» WORK ITEM
Each line of the data has to be transcribed exactly.

» EXERCISE DATA
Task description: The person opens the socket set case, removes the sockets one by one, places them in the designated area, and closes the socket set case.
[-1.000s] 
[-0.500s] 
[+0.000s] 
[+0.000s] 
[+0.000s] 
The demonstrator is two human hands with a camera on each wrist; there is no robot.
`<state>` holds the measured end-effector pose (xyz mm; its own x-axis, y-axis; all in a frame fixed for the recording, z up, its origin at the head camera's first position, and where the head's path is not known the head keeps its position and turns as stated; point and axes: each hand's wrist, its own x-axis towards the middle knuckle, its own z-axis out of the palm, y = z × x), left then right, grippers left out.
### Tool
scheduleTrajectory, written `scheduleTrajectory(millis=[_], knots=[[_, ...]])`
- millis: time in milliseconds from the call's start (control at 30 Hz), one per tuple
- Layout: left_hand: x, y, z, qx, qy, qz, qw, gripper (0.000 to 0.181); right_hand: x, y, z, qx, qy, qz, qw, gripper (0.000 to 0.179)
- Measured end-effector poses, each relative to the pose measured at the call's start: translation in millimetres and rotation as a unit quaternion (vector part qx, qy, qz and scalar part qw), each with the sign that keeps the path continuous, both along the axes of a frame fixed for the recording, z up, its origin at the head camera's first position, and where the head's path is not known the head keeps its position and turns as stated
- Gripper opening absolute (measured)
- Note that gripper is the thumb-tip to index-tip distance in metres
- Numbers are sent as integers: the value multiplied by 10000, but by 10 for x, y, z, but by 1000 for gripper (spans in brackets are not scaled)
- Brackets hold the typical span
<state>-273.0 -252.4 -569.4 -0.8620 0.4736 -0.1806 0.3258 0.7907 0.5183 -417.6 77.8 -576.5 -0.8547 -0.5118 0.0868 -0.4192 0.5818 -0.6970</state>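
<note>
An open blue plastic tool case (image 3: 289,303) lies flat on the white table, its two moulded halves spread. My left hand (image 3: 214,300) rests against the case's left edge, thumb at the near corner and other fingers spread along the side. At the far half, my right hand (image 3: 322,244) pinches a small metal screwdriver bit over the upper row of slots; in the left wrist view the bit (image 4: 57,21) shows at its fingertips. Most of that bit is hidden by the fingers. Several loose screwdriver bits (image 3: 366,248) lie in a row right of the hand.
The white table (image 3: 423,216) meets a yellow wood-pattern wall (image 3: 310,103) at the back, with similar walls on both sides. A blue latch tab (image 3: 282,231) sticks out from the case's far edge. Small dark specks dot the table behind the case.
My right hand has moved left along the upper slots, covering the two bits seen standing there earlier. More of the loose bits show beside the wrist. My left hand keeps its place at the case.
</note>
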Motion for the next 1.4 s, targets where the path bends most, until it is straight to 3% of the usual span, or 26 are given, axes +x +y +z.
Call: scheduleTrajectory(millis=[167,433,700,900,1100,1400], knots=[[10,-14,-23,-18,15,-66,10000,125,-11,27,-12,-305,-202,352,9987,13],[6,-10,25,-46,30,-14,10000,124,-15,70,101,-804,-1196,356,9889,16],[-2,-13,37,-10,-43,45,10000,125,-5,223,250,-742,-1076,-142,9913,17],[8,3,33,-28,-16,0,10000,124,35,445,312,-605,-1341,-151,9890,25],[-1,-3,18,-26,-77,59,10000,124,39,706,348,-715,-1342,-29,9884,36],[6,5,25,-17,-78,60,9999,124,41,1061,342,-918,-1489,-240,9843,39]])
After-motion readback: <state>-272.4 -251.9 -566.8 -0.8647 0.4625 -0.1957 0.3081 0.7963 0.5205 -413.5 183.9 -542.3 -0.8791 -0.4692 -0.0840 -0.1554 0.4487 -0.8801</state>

» ANSWER SPACE
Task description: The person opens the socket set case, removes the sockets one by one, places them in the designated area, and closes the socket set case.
[-1.000s] 
[-0.500s] 
[+0.000s] 
[+0.000s] 
[+0.000s] 
The demonstrator is two human hands with a camera on each wrist; there is no robot.
`<state>` holds the measured end-effector pose (xyz mm; its own x-axis, y-axis; all in a frame fixed for the recording, z up, its origin at the head camera's first position, and where the head's path is not known the head keeps its position and turns as stated; point and axes: each hand's wrist, its own x-axis towards the middle knuckle, its own z-axis out of the palm, y = z × x), left then right, grippers left out.
### Tool
scheduleTrajectory, written `scheduleTrajectory(millis=[_], knots=[[_, ...]])`
- millis: time in milliseconds from the call's start (control at 30 Hz), one per tuple
- Layout: left_hand: x, y, z, qx, qy, qz, qw, gripper (0.000 to 0.181); right_hand: x, y, z, qx, qy, qz, qw, gripper (0.000 to 0.179)
- Measured end-effector poses, each relative to the pose measured at the call's start: translation in millimetres and rotation as a unit quaternion (vector part qx, qy, qz and scalar part qw), each with the sign that keeps the path continuous, both along the axes of a frame fixed for the recording, z up, its origin at the head camera's first position, and where the head's path is not known the head keeps its position and turns as stated
- Gripper opening absolute (measured)
- Note that gripper is the thumb-tip to index-tip distance in metres
- Numbers are sent as integers: the value multiplied by 10000, but by 10 for x, y, z, but by 1000 for gripper (spans in brackets are not scaled)
- Brackets hold the typical span
<state>-273.0 -252.4 -569.4 -0.8620 0.4736 -0.1806 0.3258 0.7907 0.5183 -417.6 77.8 -576.5 -0.8547 -0.5118 0.0868 -0.4192 0.5818 -0.6970</state>
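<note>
An open blue plastic tool case (image 3: 289,303) lies flat on the white table, its two moulded halves spread. My left hand (image 3: 214,300) rests against the case's left edge, thumb at the near corner and other fingers spread along the side. At the far half, my right hand (image 3: 322,244) pinches a small metal screwdriver bit over the upper row of slots; in the left wrist view the bit (image 4: 57,21) shows at its fingertips. Most of that bit is hidden by the fingers. Several loose screwdriver bits (image 3: 366,248) lie in a row right of the hand.
The white table (image 3: 423,216) meets a yellow wood-pattern wall (image 3: 310,103) at the back, with similar walls on both sides. A blue latch tab (image 3: 282,231) sticks out from the case's far edge. Small dark specks dot the table behind the case.
My right hand has moved left along the upper slots, covering the two bits seen standing there earlier. More of the loose bits show beside the wrist. My left hand keeps its place at the case.
</note>
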Motion for the next 1.4 s, targets where the path bends most, until it is straight to 3% of the usual span, or 26 are given, axes +x +y +z.
Call: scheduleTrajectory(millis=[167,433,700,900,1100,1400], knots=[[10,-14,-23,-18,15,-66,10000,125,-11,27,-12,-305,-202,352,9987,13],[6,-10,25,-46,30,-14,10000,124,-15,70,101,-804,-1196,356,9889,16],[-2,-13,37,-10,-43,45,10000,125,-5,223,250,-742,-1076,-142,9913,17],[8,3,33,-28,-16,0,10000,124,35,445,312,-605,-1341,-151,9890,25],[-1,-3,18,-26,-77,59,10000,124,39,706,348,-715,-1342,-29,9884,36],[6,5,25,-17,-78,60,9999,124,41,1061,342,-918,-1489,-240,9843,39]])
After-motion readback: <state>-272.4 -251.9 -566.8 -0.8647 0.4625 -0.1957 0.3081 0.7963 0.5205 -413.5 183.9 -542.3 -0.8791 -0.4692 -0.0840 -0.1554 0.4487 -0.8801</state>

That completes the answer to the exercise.